ASSIGNED TASK -
Scan the listing beneath this sentence. Report each line with the word "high".
------------------------------------------------
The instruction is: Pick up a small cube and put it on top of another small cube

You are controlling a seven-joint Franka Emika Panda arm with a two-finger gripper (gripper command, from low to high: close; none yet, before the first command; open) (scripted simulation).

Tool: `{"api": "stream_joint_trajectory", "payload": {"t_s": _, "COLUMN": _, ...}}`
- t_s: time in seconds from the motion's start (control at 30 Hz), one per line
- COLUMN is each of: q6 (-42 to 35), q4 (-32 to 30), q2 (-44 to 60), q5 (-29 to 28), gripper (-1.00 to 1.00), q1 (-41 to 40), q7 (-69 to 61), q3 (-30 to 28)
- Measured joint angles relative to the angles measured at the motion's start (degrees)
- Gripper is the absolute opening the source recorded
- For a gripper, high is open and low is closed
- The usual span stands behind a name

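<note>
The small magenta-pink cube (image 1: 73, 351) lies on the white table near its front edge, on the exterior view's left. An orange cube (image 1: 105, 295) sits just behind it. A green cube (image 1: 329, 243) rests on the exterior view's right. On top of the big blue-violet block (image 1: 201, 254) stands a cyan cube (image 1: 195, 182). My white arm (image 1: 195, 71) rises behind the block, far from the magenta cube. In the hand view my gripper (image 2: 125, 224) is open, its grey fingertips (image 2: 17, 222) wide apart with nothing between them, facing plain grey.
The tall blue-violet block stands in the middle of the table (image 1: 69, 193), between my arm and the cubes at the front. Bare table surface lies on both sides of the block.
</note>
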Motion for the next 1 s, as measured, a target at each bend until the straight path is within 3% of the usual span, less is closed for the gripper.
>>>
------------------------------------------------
THE ANSWER -
You are controlling a seven-joint Franka Emika Panda arm with a two-finger gripper (gripper command, from low to high: close; none yet, before the first command; open) (scripted simulation).
- For a gripper, high is open and low is closed

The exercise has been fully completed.